Once a week, Annie leaves her job at a nonprofit, pulls back her hair and scrapes off any makeup to volunteer at California’s oldest and most notorious prison: San Quentin.
She drives past some of the city’s most luxurious houses in California’s affluent Marin County to get to the Spanish-style prison complex. It looks like any modern correctional facility — cold, unfriendly, industrial — except it sits on prime waterfront property, forming a striking contrast against the natural beauty of the Bay.
When San Quentin was established in 1852, its founders chose the site for its then-barren, forlorn landscape. The chill and dampness of the sea winds, they thought, was ideal for an isolated group of criminals and miscreants.
Inside, the walls are untouched by decorations and adornments, flanked by heavy doors made of thick, durable glass and metal. Sounds echo loudly down the hallways, accompanied by a pungent chemical, astringent fragrance — a scent of industrial-strength solvents used to clean the filth.
Checkpoints are plentiful, and everyday objects and furniture are unexpectedly locked or bolted to the floor. In some rooms, metal cages keep more complicated inmates under control.
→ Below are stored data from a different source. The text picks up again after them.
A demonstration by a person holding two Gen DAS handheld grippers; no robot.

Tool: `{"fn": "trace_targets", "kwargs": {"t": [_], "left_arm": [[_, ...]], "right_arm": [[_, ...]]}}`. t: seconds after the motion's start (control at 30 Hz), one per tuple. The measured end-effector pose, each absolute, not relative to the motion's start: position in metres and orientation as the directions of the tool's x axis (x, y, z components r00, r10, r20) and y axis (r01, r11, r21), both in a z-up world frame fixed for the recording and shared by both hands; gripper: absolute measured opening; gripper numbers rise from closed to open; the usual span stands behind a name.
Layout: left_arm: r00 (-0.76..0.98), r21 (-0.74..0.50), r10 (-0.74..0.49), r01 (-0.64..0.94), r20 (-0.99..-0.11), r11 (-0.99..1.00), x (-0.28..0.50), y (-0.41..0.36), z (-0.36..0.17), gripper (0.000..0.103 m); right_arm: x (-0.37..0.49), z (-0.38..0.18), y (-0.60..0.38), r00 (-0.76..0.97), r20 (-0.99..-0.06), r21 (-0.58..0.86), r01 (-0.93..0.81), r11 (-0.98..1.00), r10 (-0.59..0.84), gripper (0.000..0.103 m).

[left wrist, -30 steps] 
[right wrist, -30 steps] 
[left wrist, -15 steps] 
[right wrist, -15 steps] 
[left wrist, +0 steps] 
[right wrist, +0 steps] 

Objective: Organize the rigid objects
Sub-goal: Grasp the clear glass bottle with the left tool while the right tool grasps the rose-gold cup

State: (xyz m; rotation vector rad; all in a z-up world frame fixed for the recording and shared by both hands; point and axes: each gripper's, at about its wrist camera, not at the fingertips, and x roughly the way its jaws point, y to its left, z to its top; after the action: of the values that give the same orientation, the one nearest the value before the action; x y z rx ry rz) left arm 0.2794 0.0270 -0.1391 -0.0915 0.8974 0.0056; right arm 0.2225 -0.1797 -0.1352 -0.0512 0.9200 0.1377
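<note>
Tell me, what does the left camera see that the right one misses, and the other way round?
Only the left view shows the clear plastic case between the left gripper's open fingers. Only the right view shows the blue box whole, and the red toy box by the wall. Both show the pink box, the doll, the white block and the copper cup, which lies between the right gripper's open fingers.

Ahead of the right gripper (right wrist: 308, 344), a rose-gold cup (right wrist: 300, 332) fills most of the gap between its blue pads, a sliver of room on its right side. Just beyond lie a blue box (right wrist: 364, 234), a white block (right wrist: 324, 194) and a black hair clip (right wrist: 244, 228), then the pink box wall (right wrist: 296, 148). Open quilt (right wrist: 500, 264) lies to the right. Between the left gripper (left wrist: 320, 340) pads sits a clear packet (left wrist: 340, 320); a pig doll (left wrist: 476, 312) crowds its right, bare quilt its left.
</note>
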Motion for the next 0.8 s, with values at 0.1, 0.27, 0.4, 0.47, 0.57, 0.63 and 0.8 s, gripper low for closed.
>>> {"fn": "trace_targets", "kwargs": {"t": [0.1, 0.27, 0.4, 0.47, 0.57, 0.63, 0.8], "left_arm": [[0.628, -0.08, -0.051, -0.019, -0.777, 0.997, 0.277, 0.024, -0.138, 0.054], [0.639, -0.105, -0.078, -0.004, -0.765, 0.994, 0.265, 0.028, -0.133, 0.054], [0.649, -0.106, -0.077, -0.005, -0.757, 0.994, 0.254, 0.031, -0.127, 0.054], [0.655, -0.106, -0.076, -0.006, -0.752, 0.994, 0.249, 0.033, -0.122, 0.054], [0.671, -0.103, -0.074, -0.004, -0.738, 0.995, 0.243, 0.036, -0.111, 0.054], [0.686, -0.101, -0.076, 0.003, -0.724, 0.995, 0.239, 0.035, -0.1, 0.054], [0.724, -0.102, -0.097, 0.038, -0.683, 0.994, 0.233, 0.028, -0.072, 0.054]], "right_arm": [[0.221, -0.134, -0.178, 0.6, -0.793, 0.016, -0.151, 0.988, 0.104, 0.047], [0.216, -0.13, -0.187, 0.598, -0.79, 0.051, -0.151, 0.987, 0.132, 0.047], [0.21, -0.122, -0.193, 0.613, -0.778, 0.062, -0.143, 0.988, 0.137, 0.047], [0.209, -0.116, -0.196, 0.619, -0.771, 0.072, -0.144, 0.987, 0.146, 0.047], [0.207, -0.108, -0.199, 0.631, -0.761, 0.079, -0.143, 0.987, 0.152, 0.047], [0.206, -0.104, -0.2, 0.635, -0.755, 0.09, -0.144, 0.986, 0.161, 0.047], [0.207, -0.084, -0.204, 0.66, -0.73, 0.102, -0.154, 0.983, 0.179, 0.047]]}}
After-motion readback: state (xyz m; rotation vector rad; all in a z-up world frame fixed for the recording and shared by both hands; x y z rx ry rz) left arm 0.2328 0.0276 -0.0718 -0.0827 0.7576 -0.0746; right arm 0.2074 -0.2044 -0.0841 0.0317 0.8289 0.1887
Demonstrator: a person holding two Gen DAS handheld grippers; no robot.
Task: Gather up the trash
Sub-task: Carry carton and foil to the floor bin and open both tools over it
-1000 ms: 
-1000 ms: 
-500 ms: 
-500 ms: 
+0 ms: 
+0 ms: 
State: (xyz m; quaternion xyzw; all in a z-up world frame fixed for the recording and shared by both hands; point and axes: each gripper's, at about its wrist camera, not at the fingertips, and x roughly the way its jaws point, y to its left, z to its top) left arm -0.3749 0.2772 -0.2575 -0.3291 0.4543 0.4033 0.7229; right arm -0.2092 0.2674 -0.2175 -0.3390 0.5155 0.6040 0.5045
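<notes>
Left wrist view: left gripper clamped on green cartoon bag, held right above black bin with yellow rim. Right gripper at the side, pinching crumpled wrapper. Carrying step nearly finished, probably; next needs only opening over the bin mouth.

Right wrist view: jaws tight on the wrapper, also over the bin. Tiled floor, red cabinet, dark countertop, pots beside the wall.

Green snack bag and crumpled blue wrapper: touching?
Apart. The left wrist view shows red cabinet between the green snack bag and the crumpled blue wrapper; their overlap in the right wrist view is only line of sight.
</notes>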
When Annie isn’t tutoring inmates on GEDs and SATs, she helps them fill out applications for colleges and financial aid packages. The reformed prepare to re-enter society, while the others play ball in exercise yards outside, past a picturesque and serene grove of eucalyptus trees that overlooks the graveyard, where plots of San Quentin’s most notorious residents lay marked with simple, wooden headstones.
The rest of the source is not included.